Мне нужен стерильная питательная среда. Я сварил мясной бульон, процедил его через несколько слоёв марли, потом прокипятил ещё раз.
Песок остыл. Я ссыпал его в чистую миску. Потом снова прокалённой петлей собрал споры с плесени и перемешал их с песком.
В этих крупинках заключалась жизнь. Споры грибов могут храниться десятилетиями, если их правильно высушить. Музейные культуры хранились по пятьдесят-семьдесят лет и оставались жизнеспособными.
Я засыпал смесь в пробирки, плотно закупорил их пробками, залил свечным воском и спрятал в разных углах квартиры.
Теперь, даже если квартира сгорит, хотя бы одна культура наверняка уцелеет.
Фильтровальные полоски я пропитал бульоном, в котором предварительно размешал соскоб с плесени, и разложил на чистой тарелке для просушки. Через несколько часов они высохнут, и я спрячу их в конверт. Ещё одна страховка.
Когда всё было сделано, я сел на стул и оглядел свою работу.
Чашка со «звёздной» культурой. Половинки дыни с пересаженными спорами. Куски хлеба с ними же. Пробирки с законсервированным песком. Полоски бумаги, пропитанные спорами.
Жалкое зрелище, если смотреть со стороны.
Но через несколько дней, если всё пойдёт хорошо, плесень разрастётся на дыне густым ковром. Она начнёт выделять пенициллин в окружающую среду — в сок, который будет скапливаться на дне тарелки. Этот сок станет золотистым, янтарным. В нём будет растворено то самое вещество, которое убивает стафилококков в моей плошке.
Конечно, это будет не чистый пенициллин.

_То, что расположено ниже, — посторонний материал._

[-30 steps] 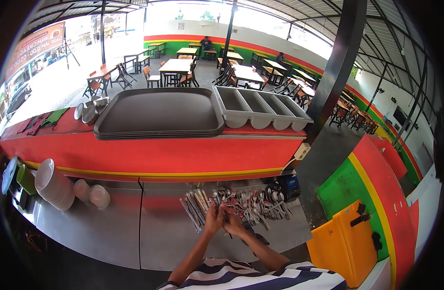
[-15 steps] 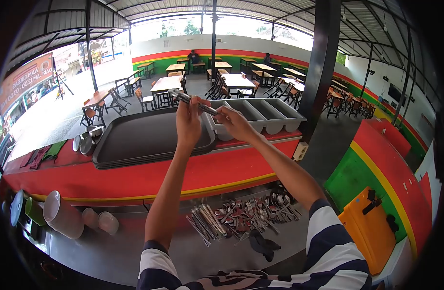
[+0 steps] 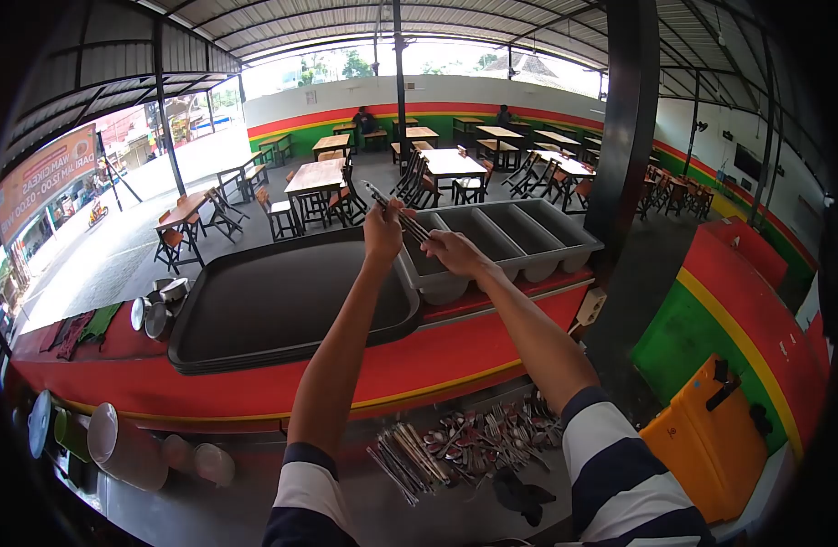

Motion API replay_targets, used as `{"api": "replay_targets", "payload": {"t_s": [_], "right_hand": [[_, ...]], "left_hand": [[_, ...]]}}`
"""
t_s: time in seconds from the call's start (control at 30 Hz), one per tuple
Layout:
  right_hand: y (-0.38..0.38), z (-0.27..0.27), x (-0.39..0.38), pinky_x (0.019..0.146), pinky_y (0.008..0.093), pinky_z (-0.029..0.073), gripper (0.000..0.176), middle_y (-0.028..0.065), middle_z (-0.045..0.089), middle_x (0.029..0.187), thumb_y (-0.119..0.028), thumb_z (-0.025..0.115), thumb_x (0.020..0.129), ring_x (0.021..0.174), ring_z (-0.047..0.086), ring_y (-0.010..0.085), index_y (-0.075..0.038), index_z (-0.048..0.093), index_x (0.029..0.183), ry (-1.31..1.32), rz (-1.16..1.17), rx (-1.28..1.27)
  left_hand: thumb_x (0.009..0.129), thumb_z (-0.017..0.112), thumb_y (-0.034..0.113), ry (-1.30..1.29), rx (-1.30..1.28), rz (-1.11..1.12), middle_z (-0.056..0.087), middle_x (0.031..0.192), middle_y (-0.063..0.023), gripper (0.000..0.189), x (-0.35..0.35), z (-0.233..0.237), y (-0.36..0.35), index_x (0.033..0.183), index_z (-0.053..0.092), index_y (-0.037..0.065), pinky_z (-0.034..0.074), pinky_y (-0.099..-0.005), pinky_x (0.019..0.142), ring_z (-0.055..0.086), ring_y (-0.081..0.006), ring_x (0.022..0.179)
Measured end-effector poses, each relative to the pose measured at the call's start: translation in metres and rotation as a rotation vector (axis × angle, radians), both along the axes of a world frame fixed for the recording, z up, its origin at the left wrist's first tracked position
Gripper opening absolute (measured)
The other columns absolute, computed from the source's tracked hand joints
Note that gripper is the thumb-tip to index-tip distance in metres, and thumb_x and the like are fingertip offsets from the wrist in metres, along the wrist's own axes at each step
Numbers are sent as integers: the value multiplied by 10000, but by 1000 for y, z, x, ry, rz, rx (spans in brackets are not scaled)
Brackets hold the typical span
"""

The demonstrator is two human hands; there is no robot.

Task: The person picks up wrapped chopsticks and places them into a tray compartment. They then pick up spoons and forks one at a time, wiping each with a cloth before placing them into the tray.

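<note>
My left hand (image 3: pixel 382 232) is closed around the middle of a slim bundle of metal cutlery (image 3: pixel 413 226), whose upper ends stick out above the fist. The fingers of my right hand (image 3: pixel 455 254) grip the bundle's lower end. It slants down to the right, over the left end of a grey cutlery tray (image 3: pixel 554 221) with long compartments. Which pieces make up the bundle is too small to tell. On the metal shelf below lies a loose pile of spoons and forks (image 3: pixel 496 433), with several pieces lined up side by side (image 3: pixel 408 463) at its left.
Stacked black serving trays (image 3: pixel 282 287) lie on the red counter (image 3: pixel 227 378), with small metal cups (image 3: pixel 159 319) and cloths (image 3: pixel 72 333) to the left. A dark cloth (image 3: pixel 521 497) sits by the cutlery pile. White containers (image 3: pixel 118 447) stand lower left; a black post (image 3: pixel 627 137) rises at right.
The bundle has turned steeper, its upper end now pointing up and left. Both hands have shifted slightly right and down in view, and the camera has moved a little.
</note>
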State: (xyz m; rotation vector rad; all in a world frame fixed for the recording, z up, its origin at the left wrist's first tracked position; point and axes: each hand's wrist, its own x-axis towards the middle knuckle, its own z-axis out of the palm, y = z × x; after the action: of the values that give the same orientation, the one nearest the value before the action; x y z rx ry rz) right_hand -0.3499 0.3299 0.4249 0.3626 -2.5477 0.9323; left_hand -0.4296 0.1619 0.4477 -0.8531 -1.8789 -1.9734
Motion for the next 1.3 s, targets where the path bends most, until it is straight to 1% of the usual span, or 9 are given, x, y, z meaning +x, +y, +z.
{"api": "replay_targets", "payload": {"t_s": [0.1, 0.13, 0.23, 0.27, 0.33, 0.53, 0.67, 1.1, 1.3], "right_hand": [[-6, 8, 9, 765, 434, 474, 252, 136, 673, 861, -273, 502, 982, 880, 657, 328, -42, 601, 1003, -62, -72, 37], [-8, 8, 10, 766, 435, 473, 256, 139, 674, 862, -271, 499, 982, 892, 658, 331, -40, 605, 1013, -72, -96, 59], [-2, 8, 9, 834, 454, 478, 310, 186, 682, 952, -307, 504, 969, 973, 649, 364, -31, 608, 1066, -150, -107, 63], [-1, 5, 7, 865, 460, 476, 327, 205, 674, 993, -316, 506, 963, 1006, 638, 374, -25, 602, 1077, -83, -146, 93], [0, -7, 0, 926, 472, 470, 363, 242, 658, 1076, -334, 509, 952, 1072, 615, 393, -12, 589, 1100, 53, -220, 141], [-2, 2, 0, 989, 466, 440, 452, 267, 604, 1215, -331, 582, 912, 1163, 564, 399, -3, 567, 1224, -174, -276, 196], [-2, 1, 0, 985, 452, 448, 453, 250, 649, 1135, -347, 623, 879, 1124, 592, 395, -12, 606, 1184, -115, -274, 175], [4, -3, -4, 1009, 417, 458, 504, 178, 658, 1187, -337, 696, 800, 1167, 592, 333, -68, 616, 1218, -177, -269, 133], [7, -3, -6, 980, 399, 480, 448, 153, 677, 1157, -308, 706, 779, 1129, 620, 307, -76, 655, 1159, -136, -232, 120]], "left_hand": [[1051, 437, 258, -86, 74, -85, 710, 866, -163, 321, -16, -3, 21, 1043, 557, -40, 560, -299, 648, 709, -205, 747], [1025, 486, 222, -149, 135, -131, 726, 793, -106, 250, -14, -2, 28, 950, 602, 14, 523, -299, 586, 697, -180, 647], [1025, 485, 240, -162, -5, -77, 726, 815, -118, 272, -35, -14, 50, 936, 616, 19, 527, -307, 598, 694, -166, 640], [1006, 501, 310, -187, -34, -46, 721, 880, -189, 349, -44, -23, 58, 956, 652, 0, 546, -376, 689, 718, -260, 737], [990, 518, 364, -3, -316, 164, 716, 841, -177, 406, -52, -31, 65, 944, 671, -10, 537, -388, 718, 712, -277, 771], [963, 469, 373, -21, -640, 319, 661, 1016, -305, 463, -25, -25, 61, 1014, 689, -31, 482, -513, 913, 633, -443, 1011], [955, 448, 334, -55, -647, 331, 659, 1026, -308, 455, -26, -23, 61, 992, 684, -54, 486, -510, 911, 629, -459, 1009], [937, 468, 271, -27, -660, 372, 647, 1106, -296, 386, -23, -24, 62, 1087, 621, -50, 480, -476, 945, 612, -428, 1085], [851, 537, 185, 18, -712, 402, 565, 1263, -308, 517, -33, -30, 65, 1285, 436, -79, 421, -459, 1039, 519, -436, 1229]]}}
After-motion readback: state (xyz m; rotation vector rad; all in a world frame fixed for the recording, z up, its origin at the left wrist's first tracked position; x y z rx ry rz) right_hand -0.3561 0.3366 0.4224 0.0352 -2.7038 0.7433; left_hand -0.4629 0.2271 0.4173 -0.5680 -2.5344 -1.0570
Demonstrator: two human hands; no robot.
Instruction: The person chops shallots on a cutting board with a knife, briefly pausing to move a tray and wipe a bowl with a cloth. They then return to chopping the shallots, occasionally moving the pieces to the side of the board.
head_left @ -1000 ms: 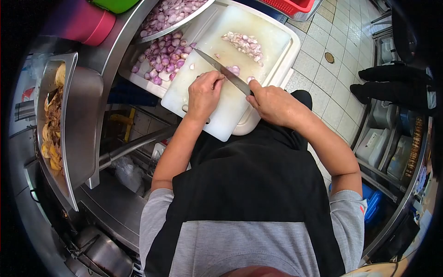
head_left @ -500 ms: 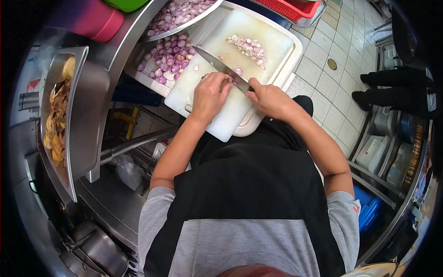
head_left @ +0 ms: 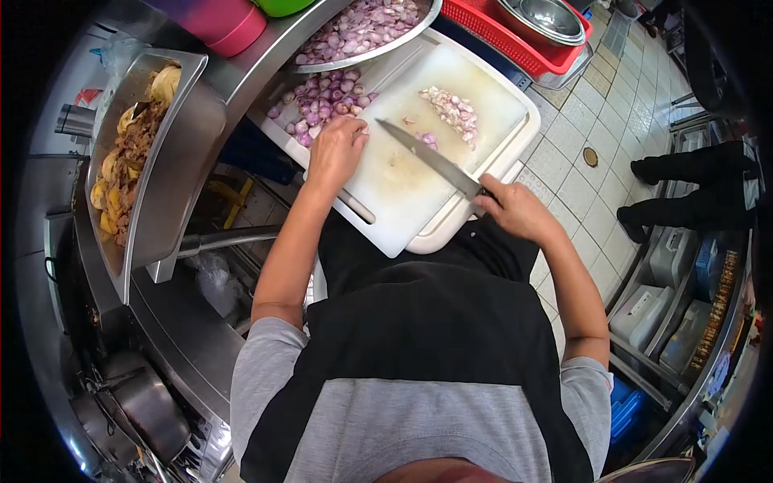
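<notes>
A white cutting board (head_left: 403,181) lies over a cream plastic tub (head_left: 525,135). My right hand (head_left: 519,211) grips the dark handle of a kitchen knife (head_left: 435,159), its blade slanting across the board toward the upper left. At the board's left side, my left hand (head_left: 335,151) has its fingers and thumb closed at a small pale shallot; the fingers partly hide it. Beyond that hand, whole peeled shallots (head_left: 322,98) are heaped in the tub. Chopped shallot (head_left: 452,113) forms a strip on the upper board, and a purple piece (head_left: 427,140) sits beside the blade.
A metal bowl of shallots (head_left: 366,34) stands above the heap. At top right is a red basket (head_left: 483,26) with metal bowls (head_left: 551,18). To the left, a steel pan (head_left: 181,129) holds cooked food. Another person's dark-clothed legs (head_left: 684,173) show on the tiled floor at right.
My left hand has moved left, from beside the blade to the board's edge near the heap. The knife in my right hand has moved right and away from it. The view has shifted slightly.
</notes>
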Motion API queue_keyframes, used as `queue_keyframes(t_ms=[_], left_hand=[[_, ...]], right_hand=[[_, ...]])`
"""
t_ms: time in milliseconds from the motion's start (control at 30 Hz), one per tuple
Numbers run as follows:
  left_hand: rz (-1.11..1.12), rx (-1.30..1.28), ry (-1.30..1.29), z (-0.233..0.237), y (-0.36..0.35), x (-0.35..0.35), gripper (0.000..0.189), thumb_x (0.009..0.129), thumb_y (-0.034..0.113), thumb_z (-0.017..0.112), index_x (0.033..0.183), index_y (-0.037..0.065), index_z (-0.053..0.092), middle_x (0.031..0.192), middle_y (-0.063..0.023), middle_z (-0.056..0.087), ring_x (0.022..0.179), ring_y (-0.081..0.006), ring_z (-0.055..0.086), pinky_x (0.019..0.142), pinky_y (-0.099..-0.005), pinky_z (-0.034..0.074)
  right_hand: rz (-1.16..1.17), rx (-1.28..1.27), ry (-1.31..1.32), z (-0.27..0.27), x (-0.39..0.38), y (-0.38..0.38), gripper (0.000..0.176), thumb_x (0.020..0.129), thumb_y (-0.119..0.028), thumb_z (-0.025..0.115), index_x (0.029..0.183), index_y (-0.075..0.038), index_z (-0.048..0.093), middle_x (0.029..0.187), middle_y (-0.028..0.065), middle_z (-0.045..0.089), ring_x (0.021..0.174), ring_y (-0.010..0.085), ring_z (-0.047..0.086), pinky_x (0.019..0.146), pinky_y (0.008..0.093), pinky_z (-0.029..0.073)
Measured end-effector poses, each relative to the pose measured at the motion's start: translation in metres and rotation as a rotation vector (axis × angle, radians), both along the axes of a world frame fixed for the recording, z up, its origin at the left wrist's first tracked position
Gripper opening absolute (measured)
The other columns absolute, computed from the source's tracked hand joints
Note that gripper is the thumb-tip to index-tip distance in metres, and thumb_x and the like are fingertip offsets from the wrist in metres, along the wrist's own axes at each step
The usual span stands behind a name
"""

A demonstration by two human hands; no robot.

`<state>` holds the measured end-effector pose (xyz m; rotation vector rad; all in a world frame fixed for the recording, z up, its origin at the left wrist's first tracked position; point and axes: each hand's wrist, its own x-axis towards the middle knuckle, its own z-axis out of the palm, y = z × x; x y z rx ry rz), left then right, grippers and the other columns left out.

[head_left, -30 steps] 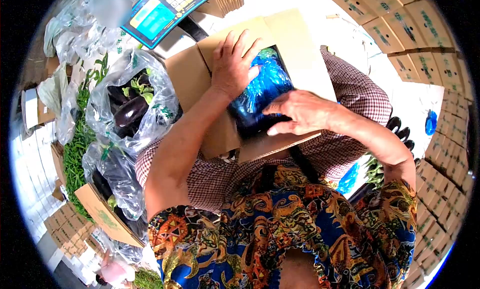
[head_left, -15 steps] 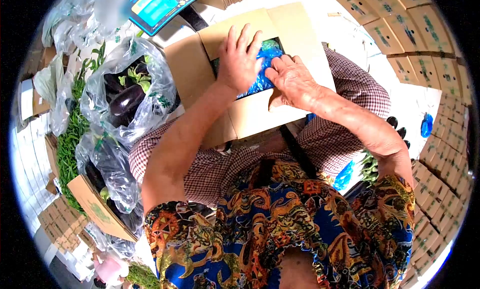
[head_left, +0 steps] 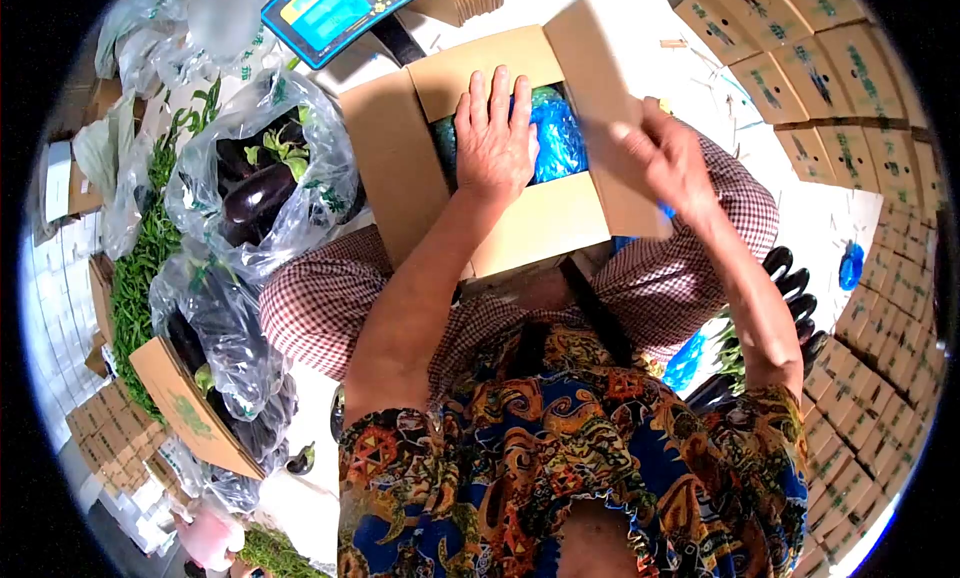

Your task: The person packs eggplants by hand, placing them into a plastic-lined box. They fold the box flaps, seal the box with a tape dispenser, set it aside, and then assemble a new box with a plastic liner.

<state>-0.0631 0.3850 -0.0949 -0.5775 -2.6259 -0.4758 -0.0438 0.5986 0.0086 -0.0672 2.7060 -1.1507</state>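
An open cardboard box (head_left: pixel 540 212) rests in front of my crossed legs, its flaps spread outward. Inside it lie a shiny blue plastic bundle (head_left: pixel 562 143) and something green, partly covered. My left hand (head_left: pixel 495 138) lies flat over the box opening, fingers stretched toward the far flap, with its edge against the blue bundle. On the right side, my right hand (head_left: pixel 668 163) is at the outer edge of the right flap (head_left: pixel 605 128), its fingers curled and its thumb on the flap; motion blurs the flap's upper part.
Clear bags of eggplants (head_left: pixel 256 196) and long green peppers (head_left: pixel 145 298) lie at left. A scale (head_left: pixel 335 18) stands beyond the box. Stacked cartons (head_left: pixel 830 73) line the right, near more eggplants (head_left: pixel 790 283). Another person (head_left: pixel 210 536) is at the bottom left.
My right hand has moved from the blue bundle out to the right flap, which now stands more raised. My left hand stays over the opening, fingers straighter. More of the blue bundle shows.
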Motion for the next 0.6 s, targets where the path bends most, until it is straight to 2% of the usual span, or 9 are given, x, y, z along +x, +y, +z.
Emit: queue_keyframes(t_ms=[67,100,167,233,267,333,467,567,600], left_hand=[[-0.015,0.012,-0.014,-0.001,-0.002,0.004,0.063,0.077,0.022,0.063,0.133,0.0,0.044,0.142,-0.0222,0.035,0.132,-0.043,0.031,0.106,-0.0534,0.024],[-0.026,0.018,-0.004,0.0,-0.003,0.0,0.062,0.078,0.021,0.062,0.133,0.0,0.044,0.143,-0.0225,0.035,0.132,-0.0432,0.031,0.106,-0.0539,0.024],[-0.038,0.109,-0.023,0.001,-0.005,0.0,0.055,0.077,0.02,0.059,0.128,0.0,0.05,0.14,-0.0221,0.039,0.13,-0.0417,0.034,0.105,-0.0542,0.026],[-0.157,0.307,-0.034,0.002,-0.011,-0.006,0.049,0.077,0.02,0.062,0.121,0.001,0.056,0.135,-0.0193,0.046,0.127,-0.0388,0.039,0.105,-0.0506,0.028],[-0.236,0.251,-0.046,0.004,-0.024,-0.01,0.043,0.076,0.018,0.065,0.116,0.001,0.059,0.131,-0.0175,0.05,0.124,-0.0382,0.042,0.104,-0.0485,0.031],[0.028,0.078,-0.026,0.007,-0.044,0.003,0.042,0.077,0.015,0.067,0.115,0.0,0.058,0.131,-0.0191,0.049,0.122,-0.0385,0.043,0.102,-0.0484,0.033],[0.542,0.098,0.231,0.026,-0.119,0.009,0.053,0.076,0.012,0.072,0.122,-0.004,0.051,0.122,-0.0182,0.054,0.119,-0.0346,0.047,0.103,-0.0476,0.034],[0.48,1.345,-0.852,0.019,-0.143,0.02,0.053,0.075,0.006,0.073,0.122,-0.004,0.051,0.114,-0.0133,0.059,0.106,-0.0249,0.057,0.093,-0.0404,0.045],[0.467,1.437,-0.842,0.017,-0.144,0.021,0.046,0.078,0.005,0.07,0.12,-0.003,0.053,0.105,-0.01,0.063,0.09,-0.0186,0.062,0.08,-0.0323,0.051]], right_hand=[[0.166,-0.148,0.209,0.002,0.024,-0.034,0.051,0.088,-0.033,0.062,0.12,0.006,0.055,0.088,0.0223,0.067,0.082,0.0346,0.066,0.073,0.0378,0.053],[0.139,-0.116,0.226,-0.017,0.028,-0.037,0.059,0.09,-0.04,0.058,0.126,0.005,0.051,0.11,0.0262,0.061,0.102,0.0372,0.061,0.087,0.0386,0.048],[0.292,0.149,0.385,-0.047,0.034,-0.043,0.08,0.087,-0.055,0.054,0.137,0.005,0.037,0.139,0.0284,0.038,0.128,0.0399,0.039,0.103,0.0465,0.034],[0.473,0.317,0.311,-0.056,0.052,-0.052,0.099,0.081,-0.067,0.053,0.146,0.001,0.021,0.151,0.0254,0.015,0.139,0.0412,0.017,0.108,0.0561,0.018],[0.493,0.231,0.335,-0.06,0.054,-0.051,0.108,0.075,-0.074,0.052,0.148,-0.004,0.016,0.153,0.0223,0.01,0.141,0.0411,0.011,0.107,0.0617,0.016],[0.529,0.246,0.305,-0.061,0.05,-0.044,0.107,0.074,-0.074,0.053,0.148,-0.006,0.017,0.154,0.02,0.011,0.141,0.0404,0.012,0.107,0.0608,0.017],[0.518,0.356,0.273,-0.059,0.055,-0.05,0.103,0.076,-0.072,0.053,0.149,-0.009,0.017,0.155,0.0153,0.011,0.142,0.0379,0.011,0.108,0.0573,0.016],[0.521,0.424,0.331,-0.069,0.055,-0.055,0.094,0.079,-0.068,0.053,0.149,-0.013,0.021,0.155,0.011,0.015,0.142,0.0366,0.013,0.108,0.0578,0.016],[0.511,0.417,0.339,-0.07,0.055,-0.055,0.092,0.08,-0.067,0.053,0.149,-0.014,0.022,0.155,0.0105,0.016,0.141,0.0365,0.013,0.108,0.0577,0.017]])
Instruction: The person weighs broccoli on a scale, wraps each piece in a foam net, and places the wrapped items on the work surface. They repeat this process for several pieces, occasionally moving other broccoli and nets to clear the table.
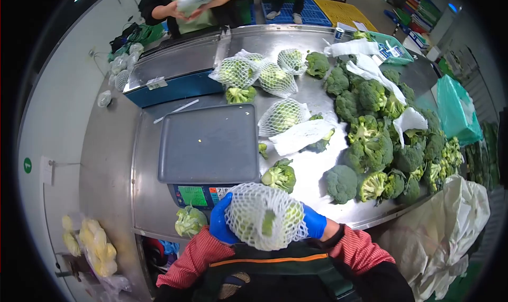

Сырой экстракт, полный примесей, нестабильный и непредсказуемый. Чтобы очистить его, мне понадобятся центрифуга, экстрагенты, хроматографические колонки — оборудование, которого у меня пока нет.
Но даже сырой экстракт — это оружие. Его можно использовать для обработки ран. Примитивно, грубо, но он будет гораздо эффективнее, чем какая-нибудь карболка или йод.
Я лёг на кровать, не раздеваясь, и уставился в потолок, в знакомые трещины на штукатурке.
Теперь надо вырастить культуру. Потом — получить хоть сколько-нибудь активный экстракт. Потом — проверить его на безопасность. Потом…
Потом пойду к Извекову просить, чтоб помог с дипломом. Иначе про мой пенициллин никто и знать не захочет.